Guidelines for ingesting new sources of identifiers
These guidelines are relevant for graphs that are considering including, as part of their own graph data, the entirety or a significant subset of another external knowledge graph.
Reasonable sizes
If an external database is of a reasonable size, the Fabric may ingest it if your graph requires it. A “reasonable size” is one that does not cause the external database to form the plurality of triples in the Proto-OKN. UniProt and SemOpenAlex are great examples of databases of an unreasonable size.
Text metadata (labels, descriptions)
Graphs should not try to reproduce the labels/descriptions of entities from external sources. (While such reproduction is not inherently a problem for the FRINK Federated SPARQL endpoint, since duplicate triples are simply merged there, it can cause consistency issues when federating between graphs.)
Graphs may attach auxiliary information (e.g. the five predicates listed here whose names end with 'note') to such entities to clarify their use in those graphs; such notes must make clear to which graph they apply.
Re-expression of existing relationships
Graphs should not publish as part of their graphs triple data that is simply re-expressed from another external knowledge graph (e.g. using different equivalent classes, predicates, or string value representations). If a graph finds such re-expression desirable, then they may either provide the re-expressed information to the Fabric as a separate data store from the rest of the graph, or they may describe to the Fabric what needs to happen so that this re-expression may be performed by the Fabric themselves.
(An exception may be granted for information from Wikidata, given the abstractions in how data is represented there (e.g. by surfacing the types of entities as rdf:type in addition to wdt:P31), so long as the Fabric are notified in advance of these re-expressions.)
Redefinition of existing entities
Graphs should not try to redefine an external entity using the URI for that entity if there is no particularly compelling reason to do so.
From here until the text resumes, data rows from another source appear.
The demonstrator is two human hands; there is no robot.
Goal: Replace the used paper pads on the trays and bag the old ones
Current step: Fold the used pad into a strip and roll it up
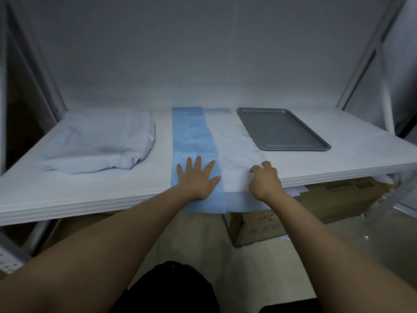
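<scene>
forearms reach forward; left hand [198, 177], spread flat, pins blue pad [191, 132]; right hand [265, 180] pinches pale sheet [232, 141], which could tear if yanked.

The tray [282, 129], at 2 o'clock on the table, is grey metal with a dull, soft sheen. The pad [194, 136] at 12 o'clock is thin matt paper, faintly creased, blue on one strip and white on the other. The bundle [101, 141] at 10 o'clock looks like soft, wrinkled cloth. The table top [67, 188] is white, smooth and matt. The box [338, 199] at 4 o'clock is plain cardboard, and the floor [361, 240] beside it is glossy.
</scene>
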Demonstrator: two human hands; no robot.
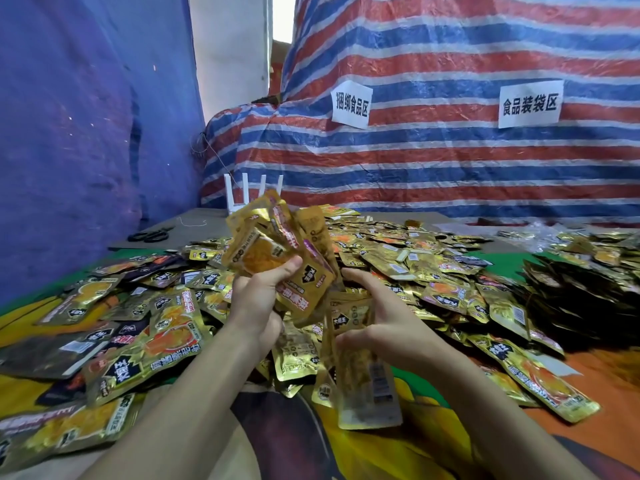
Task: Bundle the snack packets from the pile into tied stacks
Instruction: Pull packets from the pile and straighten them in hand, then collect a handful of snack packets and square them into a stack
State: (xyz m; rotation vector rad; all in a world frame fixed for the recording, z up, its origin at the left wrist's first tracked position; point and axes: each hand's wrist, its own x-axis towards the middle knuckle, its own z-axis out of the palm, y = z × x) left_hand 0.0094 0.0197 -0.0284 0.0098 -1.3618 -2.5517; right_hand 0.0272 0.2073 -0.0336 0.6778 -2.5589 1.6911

The Fabric expects the same entity that appears in multiple graphs to be referred to in much the same way, according to set forth best practices, for cross-graph consistency, clarity, and query performance.
If for whatever reason the Fabric allows the redefinition of a class of entities, those entities must all use a novel IRI prefix, the circumstances of this redefinition must be documented in the graph itself, and those entities must all be mapped (using one of the SKOS mapping relations) to their external equivalents.
Supplementation of existing entities
Graphs may ascribe new information to external entities if such information is not present elsewhere, either in the external source of those entities or in other Proto-OKN graphs.